Nos crédits sont octroyés tardivement, les montants sont incertains.
Beaucoup de temps et d’énergie passés à faire des demandes budgétaires, relancer à de multiples reprises, … angoisse pour le paiement des salariées…
Pas de visibilité à moyen ou long terme, pas de possibilité de concevoir une politique pluriannuelle des actions.
Nous demandons une pérennisation de nos crédits : contrats pluriannuels pour l’Etat et nous appuyer auprès pour nos demandes de conventions pluriannuelles des autres organismes.
Pouvoir répondre aux demandes croissantes de formation par une augmentation des crédits dédiés à la formation : montée en charge du dispositif de formation/prévention.

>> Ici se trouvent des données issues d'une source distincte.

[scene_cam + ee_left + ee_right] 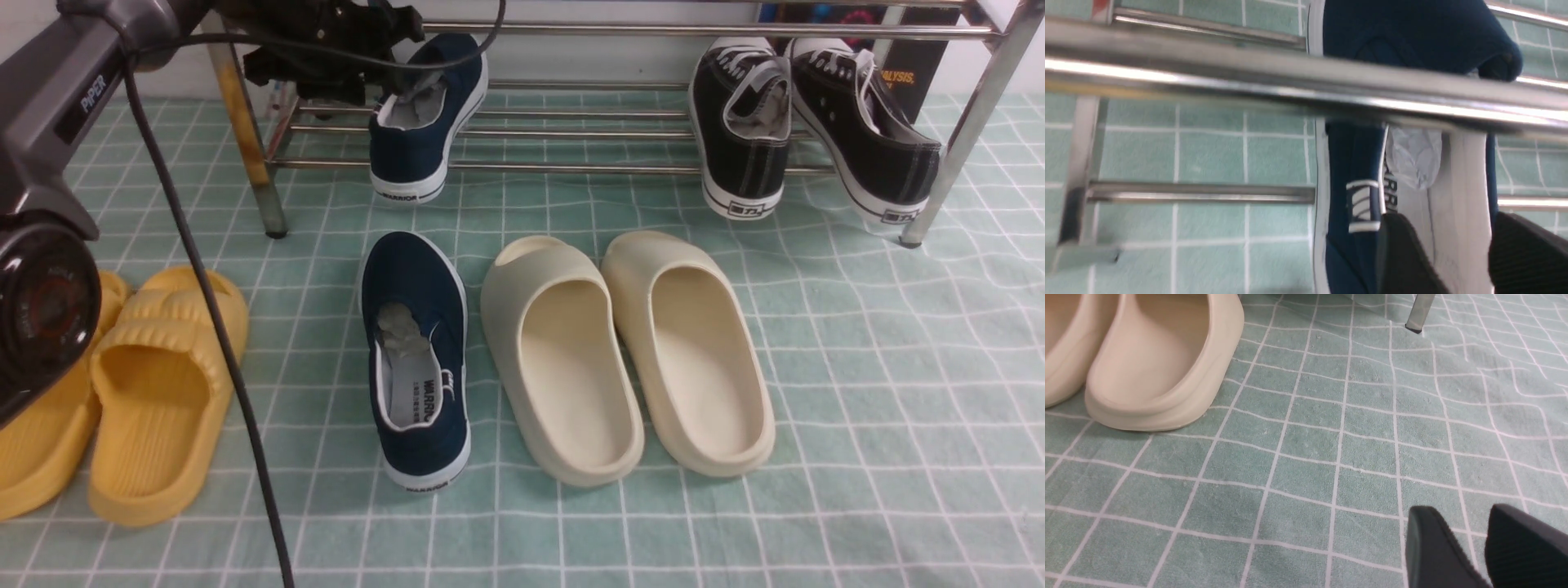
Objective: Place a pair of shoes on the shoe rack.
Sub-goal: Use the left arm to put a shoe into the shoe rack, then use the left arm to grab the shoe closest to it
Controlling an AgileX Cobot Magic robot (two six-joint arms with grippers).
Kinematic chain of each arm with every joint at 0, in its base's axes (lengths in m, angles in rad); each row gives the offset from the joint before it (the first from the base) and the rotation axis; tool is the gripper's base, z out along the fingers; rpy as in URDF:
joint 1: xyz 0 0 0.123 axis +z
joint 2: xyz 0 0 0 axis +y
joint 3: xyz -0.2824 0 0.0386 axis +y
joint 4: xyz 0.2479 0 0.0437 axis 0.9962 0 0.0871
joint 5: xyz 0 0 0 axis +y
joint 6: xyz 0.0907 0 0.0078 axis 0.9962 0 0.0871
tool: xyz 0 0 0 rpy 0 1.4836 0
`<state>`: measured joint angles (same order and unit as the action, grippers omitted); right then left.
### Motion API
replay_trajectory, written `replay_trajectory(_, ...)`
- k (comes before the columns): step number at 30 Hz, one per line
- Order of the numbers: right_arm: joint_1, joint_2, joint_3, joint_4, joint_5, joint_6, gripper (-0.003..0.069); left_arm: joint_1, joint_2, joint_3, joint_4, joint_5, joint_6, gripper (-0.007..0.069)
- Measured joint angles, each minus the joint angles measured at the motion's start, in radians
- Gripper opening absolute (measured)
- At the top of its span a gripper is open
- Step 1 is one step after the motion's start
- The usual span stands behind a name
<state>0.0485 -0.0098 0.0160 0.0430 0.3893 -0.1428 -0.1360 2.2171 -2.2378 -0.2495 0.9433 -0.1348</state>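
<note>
Left gripper (1445, 249) is up at the rack (571, 167), fingers apart with a visible gap, right over the opening of one navy shoe (429, 114); can't really tell if either finger is touching it. That shoe sits across the lower bars near the rack's left leg (249, 139), heel toward the camera and toe pointing back under the upper shelf, long axis running front to back with the toe leaning a bit right. Some crumpled paper (1414, 157) is stuffed inside. A thick upper bar (1290, 87) crosses above it, so in the left wrist view it cuts right over the shoe. The other navy shoe (416, 359) is on the green cloth (882, 392) in front, toe toward the rack, heel toward the camera. Just beside it are the cream slides (629, 351), and the yellow slides (159, 400) are over on the left, with a black cable (196, 269) hanging in front of them. Two black sneakers (800, 131) are at the rack's right end. Right gripper (1466, 547) is above bare cloth, fingers spaced apart, holding nothing.
</note>
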Motion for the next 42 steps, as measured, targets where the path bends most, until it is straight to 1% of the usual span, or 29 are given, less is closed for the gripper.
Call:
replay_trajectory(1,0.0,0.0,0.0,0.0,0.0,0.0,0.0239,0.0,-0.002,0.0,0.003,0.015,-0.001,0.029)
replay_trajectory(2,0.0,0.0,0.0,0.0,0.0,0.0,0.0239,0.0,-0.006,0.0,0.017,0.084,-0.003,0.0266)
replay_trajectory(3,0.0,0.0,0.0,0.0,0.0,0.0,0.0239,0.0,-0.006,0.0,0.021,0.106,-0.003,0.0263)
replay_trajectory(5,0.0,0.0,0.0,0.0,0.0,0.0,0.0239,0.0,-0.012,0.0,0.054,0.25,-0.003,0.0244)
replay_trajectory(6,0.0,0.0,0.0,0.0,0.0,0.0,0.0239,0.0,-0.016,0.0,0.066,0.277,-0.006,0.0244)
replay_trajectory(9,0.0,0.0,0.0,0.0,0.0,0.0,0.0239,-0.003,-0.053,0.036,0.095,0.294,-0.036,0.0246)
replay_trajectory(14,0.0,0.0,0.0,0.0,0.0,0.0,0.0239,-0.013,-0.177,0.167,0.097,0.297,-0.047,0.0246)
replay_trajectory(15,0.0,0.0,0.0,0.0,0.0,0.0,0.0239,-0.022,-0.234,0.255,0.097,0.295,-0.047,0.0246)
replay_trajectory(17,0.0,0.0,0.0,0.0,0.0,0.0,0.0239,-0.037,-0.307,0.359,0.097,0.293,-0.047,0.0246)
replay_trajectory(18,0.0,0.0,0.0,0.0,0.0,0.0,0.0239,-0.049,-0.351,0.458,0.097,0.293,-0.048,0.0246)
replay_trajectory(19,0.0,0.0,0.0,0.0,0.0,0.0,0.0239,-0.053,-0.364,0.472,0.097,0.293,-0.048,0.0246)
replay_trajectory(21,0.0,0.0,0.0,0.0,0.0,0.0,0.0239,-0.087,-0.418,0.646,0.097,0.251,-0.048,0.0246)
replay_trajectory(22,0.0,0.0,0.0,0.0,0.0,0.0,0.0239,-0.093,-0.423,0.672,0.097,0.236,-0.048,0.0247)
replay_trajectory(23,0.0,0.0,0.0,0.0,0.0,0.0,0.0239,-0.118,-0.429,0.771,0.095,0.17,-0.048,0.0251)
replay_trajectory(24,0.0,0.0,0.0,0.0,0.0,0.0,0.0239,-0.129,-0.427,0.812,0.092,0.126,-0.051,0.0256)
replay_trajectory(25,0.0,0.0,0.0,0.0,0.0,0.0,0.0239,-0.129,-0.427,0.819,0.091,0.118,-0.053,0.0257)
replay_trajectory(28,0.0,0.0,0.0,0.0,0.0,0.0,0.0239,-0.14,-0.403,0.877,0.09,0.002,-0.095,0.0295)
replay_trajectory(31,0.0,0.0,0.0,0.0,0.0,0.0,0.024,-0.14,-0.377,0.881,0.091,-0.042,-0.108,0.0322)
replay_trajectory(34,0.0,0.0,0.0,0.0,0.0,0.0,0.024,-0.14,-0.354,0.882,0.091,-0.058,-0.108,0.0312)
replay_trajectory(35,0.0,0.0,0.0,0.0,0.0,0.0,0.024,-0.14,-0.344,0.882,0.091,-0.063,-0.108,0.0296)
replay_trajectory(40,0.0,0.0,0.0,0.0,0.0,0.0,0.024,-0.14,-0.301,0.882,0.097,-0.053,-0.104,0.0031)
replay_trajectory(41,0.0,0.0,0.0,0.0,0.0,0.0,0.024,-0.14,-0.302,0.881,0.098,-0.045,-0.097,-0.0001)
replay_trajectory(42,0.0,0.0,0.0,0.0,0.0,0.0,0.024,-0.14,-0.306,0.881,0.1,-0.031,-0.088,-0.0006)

III – B – 4 – Mise en place d’un dispositif pérenne et régulier de coordination de la politique territoriale de lutte contre les violences envers les femmes (comme mis en place pour le chlordécone par exemple) : Commission territoriale
– Regroupement et coordination de tous les acteurs/actrices, en transparence
– En y incluant régulièrement la parole des femmes victimes volontaires
– Connaissance de toutes les actions en cours et des statistiques : circulation de l’information
– Propositions, suivi et évaluation des actions
– rôle et les prérogatives de l’Observatoire territorial à clarifier
Nous demandons la traduction de la grande cause nationale dans le territoire.